A CHUVA EXPULSADEIRA DOS SERTANEJOS

Anoitece. Nos confins do Duro, povoado distante milhas e milhas do progresso, um galo canta despertando a noite para a angústia de um céu sem estrelas, sem luar, sem violão.

Adolfo, cansado, pernas de ontem e coração sem amanhã, resmunga com Anastácia sobre a inquietação do bebê da casa, que não para de chorar.
O pequeno Firmino à beira da desnutrição e quase rouco de tanto chorar, desconhece tamanha dor por que passa nesta vida.
Anastácia, a pobre Anastácia, é um símbolo de mulher nascida para sofrer e ser mãe. Seu corpo, de pouco mais de 30 anos, frágil já não possui a beleza que fazem da mulher tema de poesia e canção, pois há muito a abandonaram, deixando em seu lugar os

mais lúgubres reflexos de uma vida acidentada pelo destino vingativo.
Forte é o desespero de Adolfo, e maior ainda é o seu desânimo para a caminhada na vida. 
O rebento, tão sonhado pelo casal para coroar seu amor, tinha que sobreviver às intempéries do momento.
Adolfo, inconscientemente, imaginava que tudo poderia melhorar. Toda dívida tem seu preço e vencimento. Noites e noites o pobre camponês rezava para São Pedro fazer chover em sua humilde plantação. Parecia que o santo das chuvas ignorava ou não entendia o seu pedido e, a cada dia, a terra em feridas parecia engolir a esperança de vida de todos daquele povoado. 
Aquela noite parecia ser eterna, quando, de repente, um doloroso calor subiu das rachaduras da terra, abrindo as torneiras do céu. Todo lugarejo em polvorosa era um misto de alegria e apreensão, e as águas que rolavam ladeira abaixo iam levando também, consigo, os poucos gramas de esperança que lhe restavam. Parecia o segundo dilúvio que ameaçava a segurança de Adolfo, Anastácia e Firmino.
Anastácia, desesperada, a todo custo, com sua escassa força física, tentava a sobrevivência na lagoa em que se transformava seu nicho engoteirado. Adolfo, com uma fúria de maré, acercava-se de toras de paus para manter em pé as paredes de taipa do seu lar.
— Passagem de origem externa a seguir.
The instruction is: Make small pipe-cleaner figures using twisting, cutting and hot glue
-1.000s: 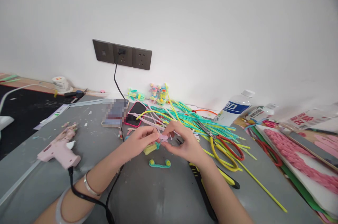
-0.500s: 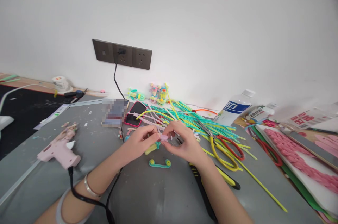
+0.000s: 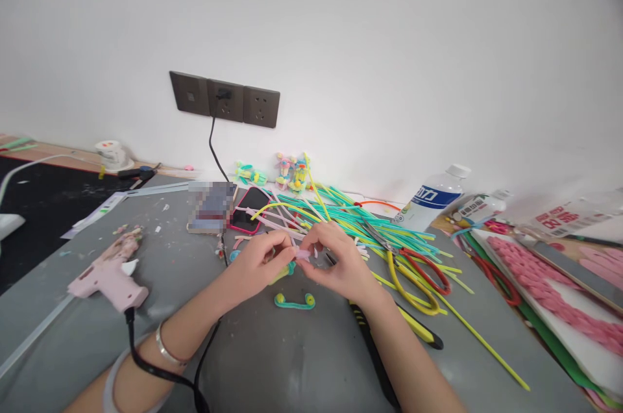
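Observation:
Between both hands, above the middle of the table, is a small pink pipe cleaner piece (image 3: 304, 254). The thumb and fingers of my left hand (image 3: 260, 260) pinch its left end. My right hand (image 3: 333, 260) grips the other side, fingers curled round it. Under my left hand lies a yellow and teal pipe cleaner piece (image 3: 281, 275), partly covered. Nearer to me rests a teal strip with yellow coiled ends (image 3: 294, 304). Long teal, yellow and pink pipe cleaners (image 3: 360, 215) are heaped behind my right hand.
A pink glue gun (image 3: 109, 276) lies at left, its black cord crossing by my left forearm. Scissors (image 3: 413, 270) and black-yellow pliers (image 3: 372, 348) lie at right. Behind are a phone (image 3: 250, 205), small pipe cleaner figures (image 3: 292, 173) and a bottle (image 3: 433, 195).
Both hands stay in nearly the same place, pinching the pink piece. My left hand has shifted very slightly and covers more of the yellow and teal piece.

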Demonstrator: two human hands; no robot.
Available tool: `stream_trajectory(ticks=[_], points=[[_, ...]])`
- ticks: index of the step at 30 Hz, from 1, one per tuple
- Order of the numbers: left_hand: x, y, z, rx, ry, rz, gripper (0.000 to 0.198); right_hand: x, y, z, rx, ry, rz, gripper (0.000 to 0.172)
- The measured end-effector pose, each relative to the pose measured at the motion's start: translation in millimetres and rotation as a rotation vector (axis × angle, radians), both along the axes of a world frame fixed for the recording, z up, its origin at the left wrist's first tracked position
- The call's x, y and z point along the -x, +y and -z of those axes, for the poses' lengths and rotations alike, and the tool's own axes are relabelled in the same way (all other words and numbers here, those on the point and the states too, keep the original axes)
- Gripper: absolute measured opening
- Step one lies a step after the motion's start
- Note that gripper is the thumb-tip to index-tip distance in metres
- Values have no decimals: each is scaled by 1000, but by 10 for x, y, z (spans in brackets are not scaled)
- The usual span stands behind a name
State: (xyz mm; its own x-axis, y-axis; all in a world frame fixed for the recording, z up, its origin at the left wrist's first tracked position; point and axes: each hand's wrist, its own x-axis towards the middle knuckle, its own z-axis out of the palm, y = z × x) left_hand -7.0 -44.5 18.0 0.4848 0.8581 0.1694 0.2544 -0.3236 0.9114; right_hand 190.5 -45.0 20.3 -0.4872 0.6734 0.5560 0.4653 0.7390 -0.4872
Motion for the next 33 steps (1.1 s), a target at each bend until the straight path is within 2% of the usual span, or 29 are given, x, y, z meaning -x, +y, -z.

Firmino, como que ninado pelos anjos, de olhos no infinito, sem dar um pio, tudo via e tramava conclusões para o seu caderno de memórias.
Deus permite que a chuva e um sol de formidável esplendor venha fotografar a cara do tempo pálido de medo. O verde, em êxtase, e os poucos animais sobreviventes da seca e das chuvas, prostrados. O vento soprava frio entre as varas desencapadas das paredes de sopapo, do lar de Adolfo, Anastácia e Firmino.
Nascia o recomeço da labuta, da reconstrução. Mas, na mente dos nossos personagens, a ignorância reinava alheia ao significado de tamanho exemplo de fúria do destino, que tentou, bruscamente, em favor da preservação da vida.
E o amanhã se fez vítima da perseverança do camponês e de sua família que rumaram com destino aos viadutos da capital.
Hoje eles vivem à mercê do tempo, dos dias escaldantes e poluídos, das noites frias e solitárias, como a mente no passado e as mãos estendidas aos santos da cidade, que também não entendem ou não ouvem suas orações.